== Given information

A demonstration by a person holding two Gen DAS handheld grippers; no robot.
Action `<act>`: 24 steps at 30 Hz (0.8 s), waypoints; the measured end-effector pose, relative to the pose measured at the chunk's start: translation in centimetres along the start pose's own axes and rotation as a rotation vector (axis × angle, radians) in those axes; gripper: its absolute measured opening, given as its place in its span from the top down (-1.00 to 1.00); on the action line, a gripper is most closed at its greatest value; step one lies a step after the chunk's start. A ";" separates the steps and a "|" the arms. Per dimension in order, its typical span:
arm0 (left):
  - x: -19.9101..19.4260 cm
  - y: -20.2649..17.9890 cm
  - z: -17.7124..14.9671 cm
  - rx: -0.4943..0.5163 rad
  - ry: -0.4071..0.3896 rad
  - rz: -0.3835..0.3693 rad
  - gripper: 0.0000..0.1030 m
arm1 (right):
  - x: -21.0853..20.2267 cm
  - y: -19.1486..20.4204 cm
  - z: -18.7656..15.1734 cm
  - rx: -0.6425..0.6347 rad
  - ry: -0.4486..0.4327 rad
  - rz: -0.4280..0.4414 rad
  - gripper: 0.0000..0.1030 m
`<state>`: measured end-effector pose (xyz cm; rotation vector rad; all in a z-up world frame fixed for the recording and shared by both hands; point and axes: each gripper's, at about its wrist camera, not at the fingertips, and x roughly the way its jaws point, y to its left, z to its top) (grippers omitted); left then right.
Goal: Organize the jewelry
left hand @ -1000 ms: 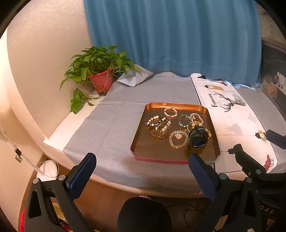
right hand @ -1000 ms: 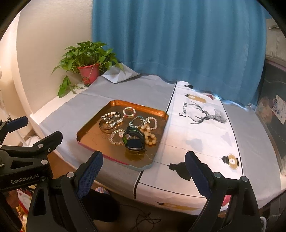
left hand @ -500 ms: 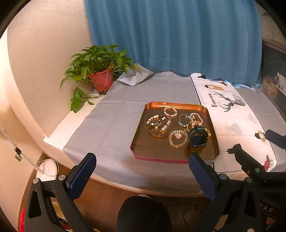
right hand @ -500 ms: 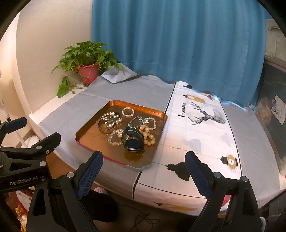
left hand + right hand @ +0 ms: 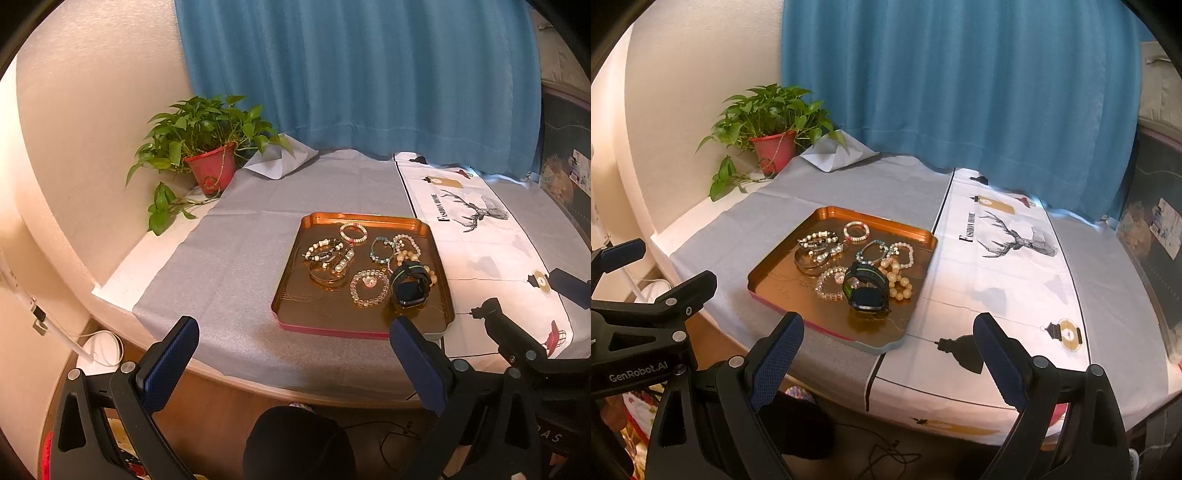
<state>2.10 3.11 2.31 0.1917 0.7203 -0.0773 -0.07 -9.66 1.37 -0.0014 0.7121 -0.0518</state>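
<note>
Now both tools sit nearer the tray.

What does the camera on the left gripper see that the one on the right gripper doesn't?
Only the left wrist view shows a white cable by the wall low on the left and something dark and rounded below the table edge.

Only the right wrist view shows the cloth's lantern print in full and the left gripper's body marked GenRobot.AI.

Both show the copper tray of bracelets with the black watch, the potted plant, the blue curtain and the deer print. Both grippers, left gripper and right gripper, are open and empty.
</note>
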 end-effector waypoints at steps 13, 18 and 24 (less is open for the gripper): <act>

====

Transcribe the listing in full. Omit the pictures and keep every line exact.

*Problem solution*
A demonstration by a person holding two Gen DAS handheld grippers; no robot.
Action `<act>`: 24 steps at 30 Hz (0.8 s), waypoints; the measured end-effector pose, relative to the pose measured at the chunk's start: translation in centimetres along the start pose's own axes and rotation as a rotation vector (axis × angle, radians) in those axes; gripper: its absolute measured opening, given as its place in its span from the top down (-1.00 to 1.00); on the action line, a gripper is most closed at its greatest value; step one lies a step after the chunk's start. A ";" separates the steps and a "|" the arms. Per dimension in order, its typical span:
arm0 (left):
  - x: -19.9101..19.4260 cm
  - y: -20.2649..17.9890 cm
  - z: -17.7124..14.9671 cm
  - rx: -0.4943..0.5163 rad
  - ry: -0.4071..0.3896 rad
  - rz: -0.3835..0.3693 rad
  - gripper: 0.0000..0.1030 m
arm1 (right):
  - x: -21.0853..20.2267 cm
  - y: -19.1486..20.4204 cm
  - z: -18.7656..15.1734 cm
  - rx: -0.6425..0.6347 rad
  - ry: -0.4486..0.4327 rad
  - rz: -0.4280..0.4414 rad
  - gripper: 0.0000..0.1030 m
`<state>`: measured end-effector pose (xyz cm; rotation vector rad; all in a z-up world frame fixed for the recording and shared by both hands; point and axes: each gripper's, at about its wrist camera, not at the fingertips, and x roughly the way its jaws point, y to its left, z to its top) (grippers omitted); left then right.
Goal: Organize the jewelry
left hand @ -1000 ms: 
right hand @ -1000 ms: 
left hand @ -500 ms: 
right hand @ -500 ms: 
left hand + right hand @ +0 ms: 
<state>2.10 3.11 2.31 0.1917 0.7203 -0.0773 -0.07 -9.66 1.37 -0.0014 0.7121 -0.0518</state>
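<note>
Now both tools sit nearer the tray.

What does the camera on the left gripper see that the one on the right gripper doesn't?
Only the left wrist view shows a white cable by the wall low on the left and something dark and rounded below the table edge.

Only the right wrist view shows the cloth's lantern print in full and the left gripper's body marked GenRobot.AI.

Both show the copper tray of bracelets with the black watch, the potted plant, the blue curtain and the deer print. Both grippers, left gripper and right gripper, are open and empty.
</note>
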 end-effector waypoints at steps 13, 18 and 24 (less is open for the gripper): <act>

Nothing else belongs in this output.